▶ _What is expected_: Repeat the listing verbatim. Drop any pictures.
*** Dataset extract ***
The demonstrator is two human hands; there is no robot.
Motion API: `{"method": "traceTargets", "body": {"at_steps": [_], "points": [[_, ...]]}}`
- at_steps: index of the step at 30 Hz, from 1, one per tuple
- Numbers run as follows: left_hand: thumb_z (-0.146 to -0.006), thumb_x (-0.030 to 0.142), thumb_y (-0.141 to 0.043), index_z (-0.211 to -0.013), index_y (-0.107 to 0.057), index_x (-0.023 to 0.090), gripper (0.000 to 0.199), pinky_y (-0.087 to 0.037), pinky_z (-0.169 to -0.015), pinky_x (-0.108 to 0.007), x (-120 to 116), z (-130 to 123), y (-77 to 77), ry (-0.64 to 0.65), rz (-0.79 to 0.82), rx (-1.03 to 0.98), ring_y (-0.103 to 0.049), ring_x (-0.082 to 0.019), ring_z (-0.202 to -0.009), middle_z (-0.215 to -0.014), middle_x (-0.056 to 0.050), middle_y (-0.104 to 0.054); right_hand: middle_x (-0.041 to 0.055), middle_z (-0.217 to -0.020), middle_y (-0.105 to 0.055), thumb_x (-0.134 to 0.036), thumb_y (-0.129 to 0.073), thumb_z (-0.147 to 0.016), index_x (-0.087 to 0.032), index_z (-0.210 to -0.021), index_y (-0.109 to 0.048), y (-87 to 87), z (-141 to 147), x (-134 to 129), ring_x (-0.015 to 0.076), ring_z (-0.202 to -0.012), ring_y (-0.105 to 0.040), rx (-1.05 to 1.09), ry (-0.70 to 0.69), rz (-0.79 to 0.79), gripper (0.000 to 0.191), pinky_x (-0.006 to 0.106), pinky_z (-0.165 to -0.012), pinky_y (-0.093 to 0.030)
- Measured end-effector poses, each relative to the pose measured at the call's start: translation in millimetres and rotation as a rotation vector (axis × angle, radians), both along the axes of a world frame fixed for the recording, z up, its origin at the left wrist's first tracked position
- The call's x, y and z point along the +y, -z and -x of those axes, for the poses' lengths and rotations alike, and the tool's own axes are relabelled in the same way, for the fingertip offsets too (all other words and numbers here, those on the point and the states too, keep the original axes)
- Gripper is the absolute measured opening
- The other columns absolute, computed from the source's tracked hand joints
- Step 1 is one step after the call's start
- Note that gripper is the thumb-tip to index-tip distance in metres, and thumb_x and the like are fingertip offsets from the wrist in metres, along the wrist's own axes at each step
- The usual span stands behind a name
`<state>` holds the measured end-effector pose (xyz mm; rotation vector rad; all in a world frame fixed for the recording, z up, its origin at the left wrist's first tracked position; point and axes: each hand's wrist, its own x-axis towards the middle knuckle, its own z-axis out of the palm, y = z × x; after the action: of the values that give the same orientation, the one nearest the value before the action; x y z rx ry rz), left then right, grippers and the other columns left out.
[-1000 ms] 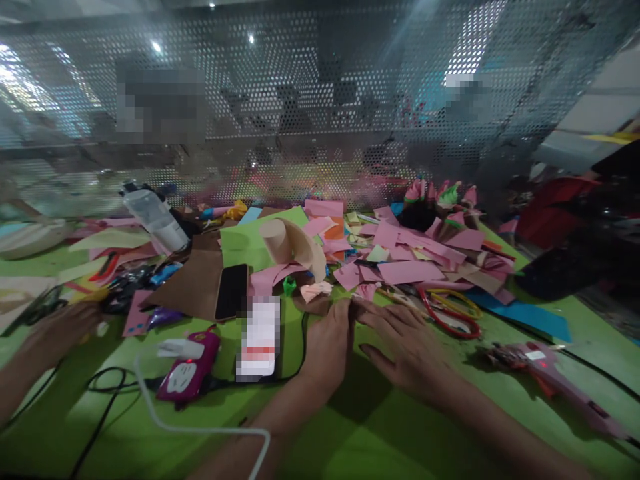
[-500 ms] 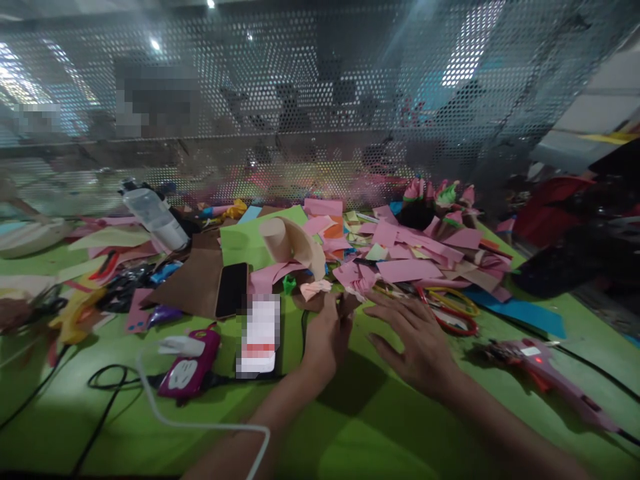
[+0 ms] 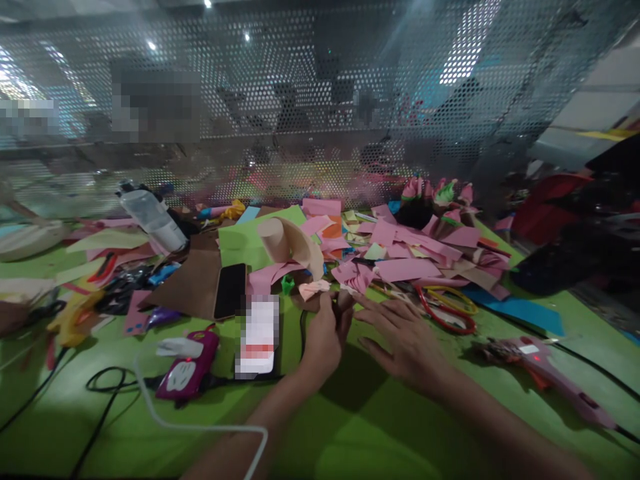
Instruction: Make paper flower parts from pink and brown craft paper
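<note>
Holding a small brown paper piece point(image 3: 344, 299), partly hidden, in the narrowed left hand point(image 3: 323, 333) above the green counter point(image 3: 380, 433); reaching alongside with the loosely open right hand point(image 3: 407, 337). Beyond, showing scattered pink paper point(image 3: 407, 269); farther right, a pink plastic glue gun point(image 3: 555, 375).

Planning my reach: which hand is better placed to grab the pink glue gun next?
Right, probably: the right hand is nearer the pink glue gun and looks open, while the left hand holds a small brown piece.

The left hand point(image 3: 323, 340) hides some of the brown thing point(image 3: 344, 300). Squares blur the white phone point(image 3: 261, 340). The right arm point(image 3: 505, 420) gets cut off.
</note>
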<state>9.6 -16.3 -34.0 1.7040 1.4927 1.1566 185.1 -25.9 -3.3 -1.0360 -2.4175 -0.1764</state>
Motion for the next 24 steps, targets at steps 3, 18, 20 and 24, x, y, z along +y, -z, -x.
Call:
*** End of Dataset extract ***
▶ _Output for this task_:
The demonstrator is two human hands; there is no robot.
Motion API: `{"method": "traceTargets", "body": {"at_steps": [_], "points": [[_, ...]]}}`
- at_steps: index of the step at 30 Hz, from 1, one per tuple
- Numbers run as follows: left_hand: thumb_z (-0.146 to -0.006), thumb_x (-0.030 to 0.142), thumb_y (-0.141 to 0.043), index_z (-0.211 to -0.013), index_y (-0.107 to 0.057), index_x (-0.023 to 0.090), gripper (0.000 to 0.199), pinky_y (-0.087 to 0.037), pinky_z (-0.169 to -0.015), pinky_x (-0.108 to 0.007), x (-120 to 116), z (-130 to 123), y (-77 to 77), ry (-0.64 to 0.65), rz (-0.79 to 0.82), rx (-1.03 to 0.98), ring_y (-0.103 to 0.049), ring_x (-0.082 to 0.019), ring_z (-0.202 to -0.009), middle_z (-0.215 to -0.014), middle_x (-0.056 to 0.050), middle_y (-0.104 to 0.054); right_hand: middle_x (-0.041 to 0.055), middle_z (-0.217 to -0.020), middle_y (-0.105 to 0.055), thumb_x (-0.134 to 0.036), thumb_y (-0.129 to 0.073), thumb_z (-0.147 to 0.016), index_x (-0.087 to 0.032), index_z (-0.210 to -0.021), index_y (-0.109 to 0.048), y (-87 to 87), z (-141 to 147), x (-134 to 129), ring_x (-0.015 to 0.076), ring_z (-0.202 to -0.012), ring_y (-0.105 to 0.040), rx (-1.05 to 1.09), ry (-0.70 to 0.69), rz (-0.79 to 0.79), gripper (0.000 to 0.191), pinky_x (-0.006 to 0.106), pinky_z (-0.165 to -0.012), pinky_y (-0.093 to 0.030)
- Measured end-effector poses, each relative to the pose measured at the call's start: translation in millimetres and rotation as a rotation vector (axis × angle, radians), both along the axes of a world frame fixed for the recording, z up, its origin at the left wrist's first tracked position
- The call's x, y and z point along the +y, -z and -x of those axes, for the poses' lengths and rotations alike, and the tool's own axes are relabelled in the same way, for the fingertip offsets too (all other words and numbers here, those on the point and the states too, keep the original axes)
- Gripper is the absolute measured opening
- The other columns absolute, computed from the source's tracked hand joints
- Step 1 is one step after the call's start
- Note that gripper is the thumb-tip to index-tip distance in metres, and thumb_x and the like are fingertip offsets from the wrist in metres, along the wrist's own axes at each step
- The usual span stands behind a name
`<state>` holds the measured end-effector pose (xyz mm; rotation vector rad; all in a world frame fixed for the recording, z up, its origin at the left wrist's first tracked position; point and axes: each hand's wrist, its own x-axis towards the middle knuckle, its own z-axis out of the palm, y = z × x; after the action: of the values that give the same orientation, the one nearest the value before the action; x y z rx ry rz), left then right, grippers and the other columns left out.
[-1000 ms] 
[-500 ms] 
[+0 ms] 
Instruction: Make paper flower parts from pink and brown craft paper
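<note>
Holding a small brown paper piece point(image 3: 344, 299), partly hidden, in the narrowed left hand point(image 3: 323, 333) above the green counter point(image 3: 380, 433); reaching alongside with the loosely open right hand point(image 3: 407, 337). Beyond, showing scattered pink paper point(image 3: 407, 269); farther right, a pink plastic glue gun point(image 3: 555, 375).

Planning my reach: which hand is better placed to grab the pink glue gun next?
Right, probably: the right hand is nearer the pink glue gun and looks open, while the left hand holds a small brown piece.

The left hand point(image 3: 323, 340) hides some of the brown thing point(image 3: 344, 300). Squares blur the white phone point(image 3: 261, 340). The right arm point(image 3: 505, 420) gets cut off.
</note>
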<state>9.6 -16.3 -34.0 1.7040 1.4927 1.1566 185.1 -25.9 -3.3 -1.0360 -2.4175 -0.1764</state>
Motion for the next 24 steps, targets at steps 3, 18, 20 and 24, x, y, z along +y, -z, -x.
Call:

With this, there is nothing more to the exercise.